Mata Sakura terbelalak tidak percaya. Ibunya benar-benar ada di sini, duduk manis di depan kursi boss Orochimaru. Dia masih mengenakan baju biasanya. Baju kaos polos yang dilapisi jaket coklat dengan celana panjang hitam. Ibu Sakura yang mendengar panggilan dari puterinya yang nista pun menoleh ke belakang, mendapati anak gadis semata wayangnya yang kumuhnya mengalahkan pengemis di jalanan.

Rambut merah mudanya yang diikat itu sudah keluar kemana-mana. Bahkan ikat rambutnya terlihat hendak jatuh ke bawah. Seragamnya yang putih bersih kini sudah berlumuran dengan noda kecoklatan karena tumpukan debu menempel di sana. Bahkan roknya kini sudah mendapat cap sepatu pas di tengah-tengah. Dia juga tidak memakai dasi. Dan wajahnya kusam seperti tidak mandi seharian. Melihat penampilan putrinya, Ibu Sakura hanya menghembuskan napas menahan amarahnya.

"Lebih baik kau duduk dulu," Ujar Orochimaru yang sudah duduk di singasananya. Sakura pun duduk di sebelah Ibunya. Entah apa tujuan Ibunya saat ini. Yang dapat ia tebak adalah namanya pasti tersangkut dalam diskusi ini.

"Ibu Sakura, anda su.."

"Ya. Kau tidak perlu repot-repot untuk menjelaskan kepadaku bagaimana perilaku Sakura di sekolah ini." Potong Ibu Sakura. Sakura hanya diam saja, untuk saat ini jabatan yang dipegang oleh Sakura adalah sebagai pendengar setia.

"Jadi, kalau begitu anda tahu ba…"

"Tentu saja. Pokoknya hari ini adalah hari terakhir anakku membuat kekacauan di sekolah ini. Aku berjanji."

Lagi-lagi Ibu Sakura memotong apa yang mau Orochimaru ucapkan sambil melirik wajah Sakura dengan sorot mata sinis. Raut lega bercampur senang tercetak jelas di wajah Orochimaru yang biasanya suram. Hal itu ditunjukkan dengan lidahnya yang bermain dari sudut bibirnya ke sudut yang lain, persis seperti ular yang mendesis senang karena berhasil menangkap mangsanya. Mendengar penuturan Ibunya, Sakura syok di tempat. "Hari ini adalah hari terakhir anakku membuat kekacauan di sekolah ini."

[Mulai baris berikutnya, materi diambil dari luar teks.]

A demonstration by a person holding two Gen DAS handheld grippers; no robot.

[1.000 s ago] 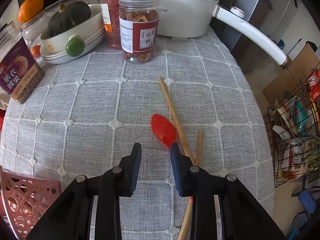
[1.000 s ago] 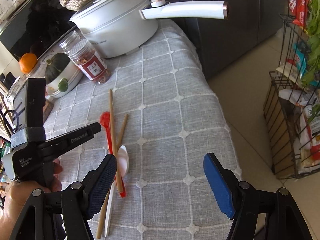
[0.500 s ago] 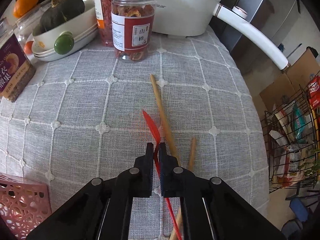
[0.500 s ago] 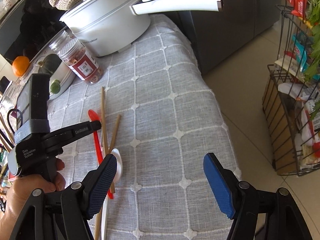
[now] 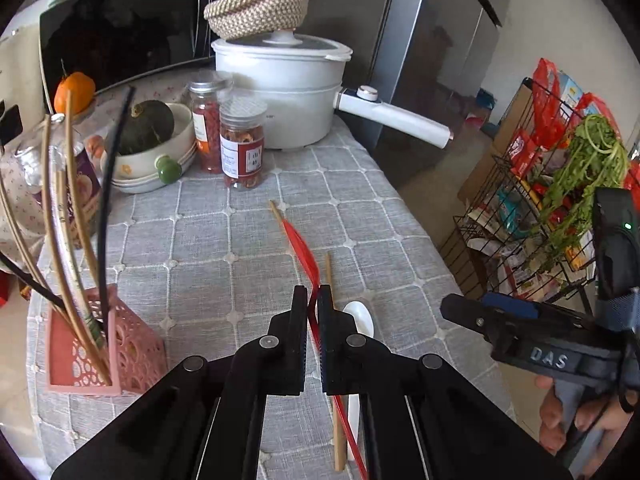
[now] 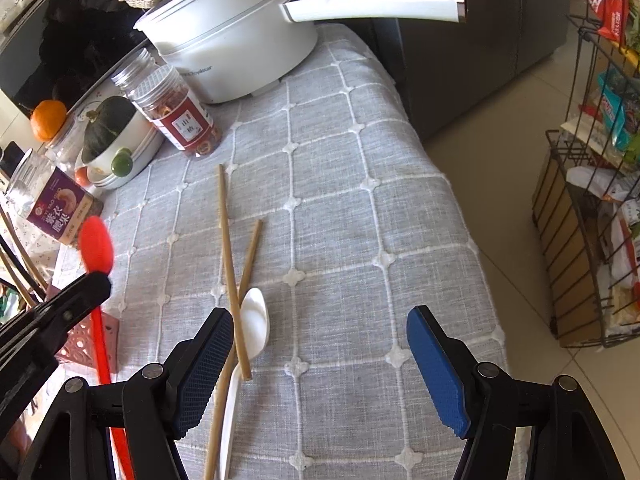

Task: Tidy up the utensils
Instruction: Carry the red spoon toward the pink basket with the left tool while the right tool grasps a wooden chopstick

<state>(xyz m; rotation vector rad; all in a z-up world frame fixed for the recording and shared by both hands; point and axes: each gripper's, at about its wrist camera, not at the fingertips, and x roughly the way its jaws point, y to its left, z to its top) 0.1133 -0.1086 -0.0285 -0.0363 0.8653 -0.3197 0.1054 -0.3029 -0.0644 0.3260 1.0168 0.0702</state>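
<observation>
My left gripper (image 5: pixel 314 300) is shut on a red plastic spoon (image 5: pixel 302 250) and holds it above the grey tablecloth; the spoon's bowl also shows in the right wrist view (image 6: pixel 96 246). Two wooden chopsticks (image 6: pixel 228 256) and a white spoon (image 6: pixel 254 322) lie crossed on the cloth just ahead of my right gripper (image 6: pixel 320 344), which is open wide and empty. A pink perforated utensil holder (image 5: pixel 104 354) with several chopsticks in it stands at the left.
A white electric pot (image 5: pixel 280 92) with a long handle (image 6: pixel 376 2), two jars (image 5: pixel 242 144), a bowl with a squash (image 5: pixel 148 140) and a snack jar (image 6: pixel 60 208) stand at the back. The table edge drops on the right beside a wire rack (image 5: pixel 540 200).
My left gripper closed on the red spoon and lifted it off the cloth, pulling back and up toward the left. The right gripper stayed open above the chopsticks and white spoon.
</observation>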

Itu berarti, dia akan pindahkan ke sekolah lain, kan? Keputusan macam apa ini? Untuk masalah pindah sekolah, Ibunya bahkan tidak pernah bicara apa-apa padanya. Dan sekarang, dengan seenaknya dia mau memindahkan dirinya ke sekolah lain tanpa sepengetahuannya? Dia saja tidak tahu mau dipindahkan kemana. Memangnya ada sekolah yang mau menerima anak nakal seperti dia? Ia menatap Ibunya dengan pandangan yang mengatakan "kau-mau-aku-hidup-lebih-sengsara-lagi?"

"Maksud Ibu, aku harus pindah ke sekolah lain? Kenapa tidak bicarakan hal ini padaku lebih dulu? Lagipula, sekolah mana yang mau menerima murid bengal sepertiku di Otogakure ini?" tanya Sakura dengan kesal. Namun Ibu Sakura tidak menjawab. Dia hanya menghembuskan napas panjang.

"Benar. Tidak ada sekolah yang mau menerimamu di Otogakure ini." jawab Ibu Sakura. Sakura tersenyum puas mendengar pengakuan Ibunya. Kalau Ibunya menyadari ini, berarti dia tidak akan dipindahkan. Benar kan?

"Kalau begitu, aku ti…"

"Karena itu kau akan bersekolah di Konoha."

Kalimat yang digunakan Ibunya untuk memotong persepsi indahnya itu sangat memukulnya dengan keras. Konoha? Daerah itu kan sangat jauh dari Otogakure. Lagipula apa Ibunya telah mempersiapkan semuanya untuk kepindahan mendadak ini? Dan apakah keluarganya sudah siap untuk tinggal di lingkungan yang baru?

"Karena itu, aku datang ke sini untuk mengurus kepindahan Sakura sekaligus meminta izin agar Sakura dapat pulang lebih cepat untuk mengemasi barang-barangnya." Ujar Ibu Sakura dengan tegas tanpa mempedulikan Sakura yang tengah meledak diam-diam.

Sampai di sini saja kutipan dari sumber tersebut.